Make an exact copy of all the data.

◆ ◆ ◆

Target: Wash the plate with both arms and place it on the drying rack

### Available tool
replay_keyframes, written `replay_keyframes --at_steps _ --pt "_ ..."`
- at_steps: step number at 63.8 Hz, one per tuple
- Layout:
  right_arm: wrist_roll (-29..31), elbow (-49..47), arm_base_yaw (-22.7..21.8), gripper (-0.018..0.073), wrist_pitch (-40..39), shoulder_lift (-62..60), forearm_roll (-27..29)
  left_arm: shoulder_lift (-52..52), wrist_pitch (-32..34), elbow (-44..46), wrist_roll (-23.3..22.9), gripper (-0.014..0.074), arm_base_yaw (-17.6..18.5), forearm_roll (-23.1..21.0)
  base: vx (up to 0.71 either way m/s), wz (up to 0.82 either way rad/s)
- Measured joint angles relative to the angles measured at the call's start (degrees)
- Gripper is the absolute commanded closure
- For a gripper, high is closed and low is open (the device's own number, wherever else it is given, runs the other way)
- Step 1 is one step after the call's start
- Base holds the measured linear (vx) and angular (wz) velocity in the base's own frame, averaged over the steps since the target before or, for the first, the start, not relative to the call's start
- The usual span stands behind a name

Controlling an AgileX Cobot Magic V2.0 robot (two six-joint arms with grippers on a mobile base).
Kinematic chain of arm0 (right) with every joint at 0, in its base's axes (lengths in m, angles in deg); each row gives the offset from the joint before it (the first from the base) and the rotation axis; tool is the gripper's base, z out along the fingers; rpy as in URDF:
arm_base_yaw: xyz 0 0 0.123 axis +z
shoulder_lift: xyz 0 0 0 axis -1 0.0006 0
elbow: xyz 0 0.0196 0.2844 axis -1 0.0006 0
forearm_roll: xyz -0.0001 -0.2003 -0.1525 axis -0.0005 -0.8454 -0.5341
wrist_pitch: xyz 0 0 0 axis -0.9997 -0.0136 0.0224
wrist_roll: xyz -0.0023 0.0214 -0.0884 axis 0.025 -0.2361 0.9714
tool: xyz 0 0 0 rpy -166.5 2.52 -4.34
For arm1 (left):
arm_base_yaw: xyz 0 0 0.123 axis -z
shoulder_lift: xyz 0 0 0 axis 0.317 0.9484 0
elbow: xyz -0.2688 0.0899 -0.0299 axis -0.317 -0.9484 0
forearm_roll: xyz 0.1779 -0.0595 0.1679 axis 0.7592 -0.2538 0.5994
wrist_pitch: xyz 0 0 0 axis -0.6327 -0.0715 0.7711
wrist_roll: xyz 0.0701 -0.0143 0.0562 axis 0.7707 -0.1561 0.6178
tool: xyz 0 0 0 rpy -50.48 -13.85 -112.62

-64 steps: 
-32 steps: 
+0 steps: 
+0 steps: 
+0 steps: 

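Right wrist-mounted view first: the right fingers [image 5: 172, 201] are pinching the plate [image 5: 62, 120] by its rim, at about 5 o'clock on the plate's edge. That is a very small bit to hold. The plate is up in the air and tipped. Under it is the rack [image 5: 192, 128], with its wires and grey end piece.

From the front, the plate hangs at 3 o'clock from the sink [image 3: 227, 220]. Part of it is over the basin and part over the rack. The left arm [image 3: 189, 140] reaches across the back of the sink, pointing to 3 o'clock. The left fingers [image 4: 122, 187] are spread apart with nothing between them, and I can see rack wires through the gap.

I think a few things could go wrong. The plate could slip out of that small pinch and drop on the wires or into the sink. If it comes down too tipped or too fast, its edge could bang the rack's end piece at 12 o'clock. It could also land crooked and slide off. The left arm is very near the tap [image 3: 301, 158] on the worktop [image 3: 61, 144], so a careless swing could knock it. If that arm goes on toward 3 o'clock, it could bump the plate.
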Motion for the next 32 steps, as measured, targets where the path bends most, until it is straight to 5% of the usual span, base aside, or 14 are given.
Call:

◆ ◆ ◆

Output below:
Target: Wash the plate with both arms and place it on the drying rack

### Available tool
replay_keyframes, written `replay_keyframes --at_steps _ --pt "_ ..."`
- at_steps: step number at 63.8 Hz, one per tuple
- Layout:
  right_arm: wrist_roll (-29..31), elbow (-49..47), arm_base_yaw (-22.7..21.8), gripper (-0.018..0.073), wrist_pitch (-40..39), shoulder_lift (-62..60), forearm_roll (-27..29)
  left_arm: shoulder_lift (-52..52), wrist_pitch (-32..34), elbow (-44..46), wrist_roll (-23.3..22.9), gripper (-0.014..0.074), arm_base_yaw (-17.6..18.5), forearm_roll (-23.1..21.0)
  base: vx (up to 0.71 either way m/s), wz (up to 0.82 either way rad/s)
- Measured joint angles relative to the angles measured at the call's start (degrees)
- Gripper is the absolute commanded closure
- For a gripper, high is closed and low is open (the device's own number, wherever else it is given, runs the other way)
- Step 1 is one step after the call's start
- Base holds the measured linear (vx) and angular (wz) velocity in the base's own frame, averaged over the steps since the target before or, for the first, the start, not relative to the call's start
- The usual span stands behind a name

Controlling an AgileX Cobot Magic V2.0 robot (two six-joint arms with grippers on a mobile base).
Kinematic chain of arm0 (right) with every joint at 0, in its base's axes (lengths in m, angles in deg); each row gives the offset from the joint before it (the first from the base) and the rotation axis; tool is the gripper's base, z out along the fingers; rpy as in URDF:
arm_base_yaw: xyz 0 0 0.123 axis +z
shoulder_lift: xyz 0 0 0 axis -1 0.0006 0
elbow: xyz 0 0.0196 0.2844 axis -1 0.0006 0
forearm_roll: xyz -0.0001 -0.2003 -0.1525 axis -0.0005 -0.8454 -0.5341
wrist_pitch: xyz 0 0 0 axis -0.9997 -0.0136 0.0224
wrist_roll: xyz -0.0023 0.0214 -0.0884 axis 0.025 -0.2361 0.9714
tool: xyz 0 0 0 rpy -166.5 2.52 -4.34
For arm1 (left):
arm_base_yaw: xyz 0 0 0.123 axis -z
shoulder_lift: xyz 0 0 0 axis 0.317 0.9484 0
elbow: xyz -0.2688 0.0899 -0.0299 axis -0.317 -0.9484 0
forearm_roll: xyz 0.1779 -0.0595 0.1679 axis 0.7592 -0.2538 0.5994
wrist_pitch: xyz 0 0 0 axis -0.6327 -0.0715 0.7711
wrist_roll: xyz 0.0701 -0.0143 0.0562 axis 0.7707 -0.1561 0.6178
tool: xyz 0 0 0 rpy -50.48 -13.85 -112.62

-64 steps: 
-32 steps: 
+0 steps: 
+0 steps: 
+0 steps: 

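Right wrist-mounted view first: the right fingers [image 5: 172, 201] are pinching the plate [image 5: 62, 120] by its rim, at about 5 o'clock on the plate's edge. That is a very small bit to hold. The plate is up in the air and tipped. Under it is the rack [image 5: 192, 128], with its wires and grey end piece.

From the front, the plate hangs at 3 o'clock from the sink [image 3: 227, 220]. Part of it is over the basin and part over the rack. The left arm [image 3: 189, 140] reaches across the back of the sink, pointing to 3 o'clock. The left fingers [image 4: 122, 187] are spread apart with nothing between them, and I can see rack wires through the gap.

I think a few things could go wrong. The plate could slip out of that small pinch and drop on the wires or into the sink. If it comes down too tipped or too fast, its edge could bang the rack's end piece at 12 o'clock. It could also land crooked and slide off. The left arm is very near the tap [image 3: 301, 158] on the worktop [image 3: 61, 144], so a careless swing could knock it. If that arm goes on toward 3 o'clock, it could bump the plate.
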Motion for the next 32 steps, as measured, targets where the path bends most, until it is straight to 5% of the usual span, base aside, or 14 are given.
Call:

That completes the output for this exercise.